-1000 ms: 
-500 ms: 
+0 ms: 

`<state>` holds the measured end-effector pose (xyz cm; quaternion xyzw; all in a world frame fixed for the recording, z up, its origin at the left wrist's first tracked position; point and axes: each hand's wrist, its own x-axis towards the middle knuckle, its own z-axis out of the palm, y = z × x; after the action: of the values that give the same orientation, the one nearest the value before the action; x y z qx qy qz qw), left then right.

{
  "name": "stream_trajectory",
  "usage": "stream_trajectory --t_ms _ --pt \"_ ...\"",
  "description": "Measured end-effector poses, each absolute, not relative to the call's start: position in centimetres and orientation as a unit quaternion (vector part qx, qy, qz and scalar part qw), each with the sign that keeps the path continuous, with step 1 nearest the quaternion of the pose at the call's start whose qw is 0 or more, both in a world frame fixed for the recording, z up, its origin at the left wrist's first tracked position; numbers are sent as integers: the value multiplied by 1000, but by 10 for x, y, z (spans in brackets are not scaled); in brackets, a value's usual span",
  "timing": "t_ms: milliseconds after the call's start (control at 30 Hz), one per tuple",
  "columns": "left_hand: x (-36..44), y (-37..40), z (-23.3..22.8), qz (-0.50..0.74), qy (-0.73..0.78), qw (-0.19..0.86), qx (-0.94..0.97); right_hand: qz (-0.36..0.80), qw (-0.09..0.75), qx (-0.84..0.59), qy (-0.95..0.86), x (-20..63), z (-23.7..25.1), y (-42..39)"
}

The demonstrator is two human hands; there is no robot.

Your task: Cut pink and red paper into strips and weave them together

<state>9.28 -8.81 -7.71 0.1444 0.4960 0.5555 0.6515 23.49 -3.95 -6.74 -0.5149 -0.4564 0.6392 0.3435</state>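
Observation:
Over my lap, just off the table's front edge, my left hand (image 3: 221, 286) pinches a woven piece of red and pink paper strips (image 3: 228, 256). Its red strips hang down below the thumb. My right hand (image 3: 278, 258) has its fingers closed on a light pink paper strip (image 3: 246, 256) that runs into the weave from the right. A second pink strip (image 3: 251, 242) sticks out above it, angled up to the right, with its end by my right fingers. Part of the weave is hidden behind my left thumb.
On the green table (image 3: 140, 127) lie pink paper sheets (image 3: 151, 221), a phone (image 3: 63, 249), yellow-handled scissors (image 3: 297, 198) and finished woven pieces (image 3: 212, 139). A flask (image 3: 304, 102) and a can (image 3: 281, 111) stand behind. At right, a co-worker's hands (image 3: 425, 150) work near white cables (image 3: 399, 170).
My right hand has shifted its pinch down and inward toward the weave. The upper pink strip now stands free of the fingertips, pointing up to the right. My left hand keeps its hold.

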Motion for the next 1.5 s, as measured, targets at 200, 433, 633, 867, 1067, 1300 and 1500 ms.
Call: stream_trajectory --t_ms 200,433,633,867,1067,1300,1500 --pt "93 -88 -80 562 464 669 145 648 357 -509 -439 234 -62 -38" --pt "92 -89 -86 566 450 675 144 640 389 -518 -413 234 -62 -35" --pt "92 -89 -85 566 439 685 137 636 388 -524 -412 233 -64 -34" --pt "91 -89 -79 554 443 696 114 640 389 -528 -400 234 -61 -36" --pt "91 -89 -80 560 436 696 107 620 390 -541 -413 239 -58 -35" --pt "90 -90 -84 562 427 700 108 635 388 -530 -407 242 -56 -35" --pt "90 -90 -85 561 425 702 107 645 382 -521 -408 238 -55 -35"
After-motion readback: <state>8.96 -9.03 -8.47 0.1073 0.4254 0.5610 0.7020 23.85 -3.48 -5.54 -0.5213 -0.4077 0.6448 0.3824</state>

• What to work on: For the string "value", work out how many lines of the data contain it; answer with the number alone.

• Solution: 2